In the oratory and at table, the young are kept in rank and under discipline. Outside or anywhere else, they should be supervised and controlled until they are old enough to be responsible.
This paragraph is clearly about the place of respect, experience and wisdom in life. Obviously, the chapter on rank is not meant to grind the community down to its least common denominator. It is not meant to diminish in us the natural respect that differences should bring. Quite the opposite, in fact. This chapter is meant to freshen our eyes so that we can see all the gifts of the human community clearly: the gifts of old peasant farmers and the gifts of young artists, the gifts of young thinkers and the gifts of old keepers of the monastery door. Age, the Rule teaches, does not give us the right to dismiss the values of the young as if they were useless. Social class does not give us the right to overlook the insights of the poor. Education does not give us the right to snub the needs of the simple. We are to call one another by titles of love and respect. We are to care for the needs of the elderly, no matter our own needs or rank or station. We are to teach what we know so that the next generation grows in good air.

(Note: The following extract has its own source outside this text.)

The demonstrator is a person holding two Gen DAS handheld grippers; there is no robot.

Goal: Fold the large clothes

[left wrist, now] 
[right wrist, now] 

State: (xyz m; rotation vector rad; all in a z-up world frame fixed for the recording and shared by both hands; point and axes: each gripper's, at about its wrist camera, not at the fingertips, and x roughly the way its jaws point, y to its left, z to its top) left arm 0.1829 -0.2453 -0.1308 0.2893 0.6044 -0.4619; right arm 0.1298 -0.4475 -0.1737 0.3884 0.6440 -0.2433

Once upon a time, the Zen masters teach, wealthy donors invited Master Ikkyu to a banquet. The Master arrived there dressed in beggar's robes. His host, not recognizing him in this garb, hustled him away: "We cannot have you here at the doorstep. We are expecting the famous Master Ikkyu any moment." The Master went home, changed into his ceremonial robe of purple brocade, and again presented himself at his host's doorstep where he was received with great respect and ushered into the banquet room. There, he took off his stiff robe, sat it upright at the dinner table and said, "I presume that it is my robe you have invited since when I first arrived without it a little while ago, you showed me away." In Benedictine spirituality reverence for the other based on the spark of the divine that is in us all is a gift to be given to a century alive with distinctions it will not admit and an insight into the sacred, scarred and bleeding, which it does not see.